EXERCISE REQUIREMENTS
Print the data that follows exactly.

MATERIAL PROVIDED
☆ ☆ ☆

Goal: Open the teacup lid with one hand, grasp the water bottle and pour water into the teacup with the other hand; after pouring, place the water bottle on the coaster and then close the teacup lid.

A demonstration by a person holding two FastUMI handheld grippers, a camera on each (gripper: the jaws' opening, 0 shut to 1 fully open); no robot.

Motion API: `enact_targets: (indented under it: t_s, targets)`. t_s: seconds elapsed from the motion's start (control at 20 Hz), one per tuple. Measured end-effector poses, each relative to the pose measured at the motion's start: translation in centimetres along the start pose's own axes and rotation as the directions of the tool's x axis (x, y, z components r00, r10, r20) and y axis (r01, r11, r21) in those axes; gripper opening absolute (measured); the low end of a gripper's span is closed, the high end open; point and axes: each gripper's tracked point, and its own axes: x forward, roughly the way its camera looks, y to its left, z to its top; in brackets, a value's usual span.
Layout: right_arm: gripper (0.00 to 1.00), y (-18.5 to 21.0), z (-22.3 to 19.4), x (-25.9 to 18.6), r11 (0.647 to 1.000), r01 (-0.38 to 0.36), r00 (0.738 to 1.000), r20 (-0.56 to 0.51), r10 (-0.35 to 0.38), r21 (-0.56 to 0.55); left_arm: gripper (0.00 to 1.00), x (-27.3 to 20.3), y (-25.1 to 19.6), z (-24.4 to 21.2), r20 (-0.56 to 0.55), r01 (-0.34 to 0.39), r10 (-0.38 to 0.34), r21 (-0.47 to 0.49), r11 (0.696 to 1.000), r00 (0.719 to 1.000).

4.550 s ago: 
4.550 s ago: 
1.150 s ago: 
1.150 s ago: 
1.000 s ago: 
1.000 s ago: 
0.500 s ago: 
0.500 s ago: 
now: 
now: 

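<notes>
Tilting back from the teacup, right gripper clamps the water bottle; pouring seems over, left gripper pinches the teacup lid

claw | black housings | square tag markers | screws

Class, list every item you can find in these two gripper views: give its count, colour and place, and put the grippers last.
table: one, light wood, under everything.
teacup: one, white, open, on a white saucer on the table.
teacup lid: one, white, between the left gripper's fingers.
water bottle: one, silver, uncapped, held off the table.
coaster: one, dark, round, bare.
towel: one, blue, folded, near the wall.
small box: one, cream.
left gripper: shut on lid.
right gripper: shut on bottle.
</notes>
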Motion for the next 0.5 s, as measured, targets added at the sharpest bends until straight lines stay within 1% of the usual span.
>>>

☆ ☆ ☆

OUTPUT
Goal: Open the teacup lid with one hand, grasp the water bottle and pour water into the teacup with the other hand; after pouring, place the water bottle on the coaster and then close the teacup lid.

A demonstration by a person holding two FastUMI handheld grippers, a camera on each (gripper: the jaws' opening, 0 shut to 1 fully open); no robot.

Motion API: `enact_targets: (indented under it: t_s, targets)`. t_s: seconds elapsed from the motion's start (control at 20 Hz), one per tuple. Measured end-effector poses, each relative to the pose measured at the motion's start: translation in centimetres along the start pose's own axes and rotation as the directions of the tool's x axis (x, y, z components r00, r10, r20) and y axis (r01, r11, r21) in those axes; gripper opening absolute (measured); the low end of a gripper's span is closed, the high end open; point and axes: each gripper's tracked point, and its own axes: x forward, roughly the way its camera looks, y to its left, z to its top; in brackets, a value's usual span.
Layout: right_arm: gripper (0.00 to 1.00), y (-18.5 to 21.0), z (-22.3 to 19.4), x (-25.9 to 18.6), r11 (0.647 to 1.000), r01 (-0.38 to 0.36), r00 (0.738 to 1.000), r20 (-0.56 to 0.51), r10 (-0.35 to 0.38), r21 (-0.56 to 0.55); left_arm: gripper (0.00 to 1.00), x (-27.3 to 20.3), y (-25.1 to 19.6), z (-24.4 to 21.2), r20 (-0.56 to 0.55), r01 (-0.34 to 0.39), r10 (-0.38 to 0.34), r21 (-0.47 to 0.49), r11 (0.696 to 1.000), r00 (0.719 to 1.000).

4.550 s ago: 
4.550 s ago: 
1.150 s ago: 
1.150 s ago: 
1.000 s ago: 
1.000 s ago: 
0.500 s ago: 
0.500 s ago: 
now: 
now: 

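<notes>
Tilting back from the teacup, right gripper clamps the water bottle; pouring seems over, left gripper pinches the teacup lid

claw | black housings | square tag markers | screws

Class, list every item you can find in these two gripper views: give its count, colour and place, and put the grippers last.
table: one, light wood, under everything.
teacup: one, white, open, on a white saucer on the table.
teacup lid: one, white, between the left gripper's fingers.
water bottle: one, silver, uncapped, held off the table.
coaster: one, dark, round, bare.
towel: one, blue, folded, near the wall.
small box: one, cream.
left gripper: shut on lid.
right gripper: shut on bottle.
</notes>
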Motion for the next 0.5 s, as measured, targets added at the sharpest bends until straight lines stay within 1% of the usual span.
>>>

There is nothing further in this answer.